• **BRIEF**: Each line in the entries below that contains the word "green" counts once. Report how many there are and nothing more.

BEGIN INFORMATION

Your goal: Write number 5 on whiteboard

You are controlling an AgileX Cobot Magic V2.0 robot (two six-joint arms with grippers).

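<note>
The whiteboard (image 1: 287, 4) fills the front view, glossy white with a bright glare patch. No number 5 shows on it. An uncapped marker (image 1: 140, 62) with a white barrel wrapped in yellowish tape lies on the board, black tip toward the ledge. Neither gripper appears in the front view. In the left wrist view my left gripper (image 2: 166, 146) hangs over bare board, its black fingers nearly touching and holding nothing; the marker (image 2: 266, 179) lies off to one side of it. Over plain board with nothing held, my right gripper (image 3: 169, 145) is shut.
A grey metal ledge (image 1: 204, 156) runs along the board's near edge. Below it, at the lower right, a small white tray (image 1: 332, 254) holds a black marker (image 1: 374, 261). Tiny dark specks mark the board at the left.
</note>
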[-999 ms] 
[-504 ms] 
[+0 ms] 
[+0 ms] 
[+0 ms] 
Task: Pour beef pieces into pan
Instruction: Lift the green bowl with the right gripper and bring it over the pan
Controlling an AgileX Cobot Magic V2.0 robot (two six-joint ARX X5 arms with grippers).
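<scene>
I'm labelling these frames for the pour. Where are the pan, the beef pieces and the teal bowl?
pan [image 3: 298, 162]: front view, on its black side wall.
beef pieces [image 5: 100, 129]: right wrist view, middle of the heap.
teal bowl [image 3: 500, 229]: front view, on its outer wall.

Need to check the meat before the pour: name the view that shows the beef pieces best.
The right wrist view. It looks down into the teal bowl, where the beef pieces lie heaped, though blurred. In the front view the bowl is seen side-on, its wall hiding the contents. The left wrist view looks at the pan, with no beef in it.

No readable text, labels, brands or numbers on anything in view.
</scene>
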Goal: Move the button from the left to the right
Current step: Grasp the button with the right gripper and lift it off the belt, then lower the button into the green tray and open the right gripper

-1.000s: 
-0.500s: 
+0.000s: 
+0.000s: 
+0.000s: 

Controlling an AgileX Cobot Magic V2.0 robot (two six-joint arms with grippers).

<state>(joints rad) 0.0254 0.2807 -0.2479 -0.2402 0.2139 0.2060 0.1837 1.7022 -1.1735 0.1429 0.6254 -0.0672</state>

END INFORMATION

• **EXERCISE SOLUTION**: 2